Try it:
Take the lines below from the first through the one that contains "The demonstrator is" and copy them exactly.

= Beginning of Section =

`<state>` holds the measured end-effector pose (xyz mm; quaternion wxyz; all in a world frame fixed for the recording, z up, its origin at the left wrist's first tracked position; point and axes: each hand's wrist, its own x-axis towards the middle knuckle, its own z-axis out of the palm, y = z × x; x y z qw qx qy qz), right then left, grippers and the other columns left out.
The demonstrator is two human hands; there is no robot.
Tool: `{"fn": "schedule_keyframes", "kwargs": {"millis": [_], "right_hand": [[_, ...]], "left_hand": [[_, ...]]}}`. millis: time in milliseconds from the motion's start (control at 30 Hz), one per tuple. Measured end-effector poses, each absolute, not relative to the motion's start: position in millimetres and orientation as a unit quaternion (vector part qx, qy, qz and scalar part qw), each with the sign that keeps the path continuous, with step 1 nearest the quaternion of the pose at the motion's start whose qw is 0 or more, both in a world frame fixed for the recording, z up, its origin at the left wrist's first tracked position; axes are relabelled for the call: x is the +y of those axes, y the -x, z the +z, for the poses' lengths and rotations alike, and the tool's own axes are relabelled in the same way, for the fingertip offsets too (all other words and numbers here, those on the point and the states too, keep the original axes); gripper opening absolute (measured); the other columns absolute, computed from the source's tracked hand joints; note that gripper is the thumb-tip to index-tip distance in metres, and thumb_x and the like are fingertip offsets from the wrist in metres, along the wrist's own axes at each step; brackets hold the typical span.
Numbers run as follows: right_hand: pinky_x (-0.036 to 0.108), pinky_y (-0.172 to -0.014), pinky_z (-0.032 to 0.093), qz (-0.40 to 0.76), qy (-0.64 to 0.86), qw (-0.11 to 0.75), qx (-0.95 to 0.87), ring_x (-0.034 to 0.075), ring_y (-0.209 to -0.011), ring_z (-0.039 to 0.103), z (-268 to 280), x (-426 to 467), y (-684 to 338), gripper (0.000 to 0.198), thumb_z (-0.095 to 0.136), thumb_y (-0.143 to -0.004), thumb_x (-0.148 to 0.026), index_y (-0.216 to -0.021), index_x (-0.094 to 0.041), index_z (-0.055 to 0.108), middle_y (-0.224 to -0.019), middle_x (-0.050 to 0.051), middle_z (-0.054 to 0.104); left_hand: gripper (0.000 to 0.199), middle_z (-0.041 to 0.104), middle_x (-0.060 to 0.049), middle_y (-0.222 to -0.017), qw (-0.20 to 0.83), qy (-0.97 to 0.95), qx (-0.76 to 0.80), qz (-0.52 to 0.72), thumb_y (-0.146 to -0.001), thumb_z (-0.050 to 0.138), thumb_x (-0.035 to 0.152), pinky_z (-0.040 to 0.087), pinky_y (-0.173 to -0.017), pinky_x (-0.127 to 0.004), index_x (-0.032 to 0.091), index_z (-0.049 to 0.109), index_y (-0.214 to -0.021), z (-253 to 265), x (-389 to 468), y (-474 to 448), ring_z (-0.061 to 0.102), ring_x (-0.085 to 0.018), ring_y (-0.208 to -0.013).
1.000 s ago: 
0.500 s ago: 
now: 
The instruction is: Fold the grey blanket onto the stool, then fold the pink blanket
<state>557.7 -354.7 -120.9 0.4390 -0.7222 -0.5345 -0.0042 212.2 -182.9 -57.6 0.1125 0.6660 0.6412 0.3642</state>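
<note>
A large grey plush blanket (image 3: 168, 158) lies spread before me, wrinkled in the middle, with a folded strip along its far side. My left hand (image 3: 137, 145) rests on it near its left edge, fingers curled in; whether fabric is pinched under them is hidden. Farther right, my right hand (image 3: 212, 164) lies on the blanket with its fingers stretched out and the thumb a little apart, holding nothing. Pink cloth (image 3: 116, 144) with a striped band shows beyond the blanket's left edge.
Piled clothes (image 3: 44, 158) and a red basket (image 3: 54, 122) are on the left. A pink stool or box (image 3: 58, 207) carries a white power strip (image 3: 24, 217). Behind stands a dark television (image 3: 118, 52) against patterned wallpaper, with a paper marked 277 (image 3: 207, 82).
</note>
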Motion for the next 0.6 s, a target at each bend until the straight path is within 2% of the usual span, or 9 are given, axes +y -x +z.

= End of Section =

Answer section:
`<state>` holds the measured end-effector pose (xyz mm; quaternion wxyz; all in a world frame fixed for the recording, z up, its origin at the left wrist's first tracked position; point and axes: each hand's wrist, its own x-axis towards the middle knuckle, its own z-axis out of the palm, y = z × x; x y z qw qx qy qz), right then left, grippers and the other columns left out.
The demonstrator is two human hands; there is no robot.

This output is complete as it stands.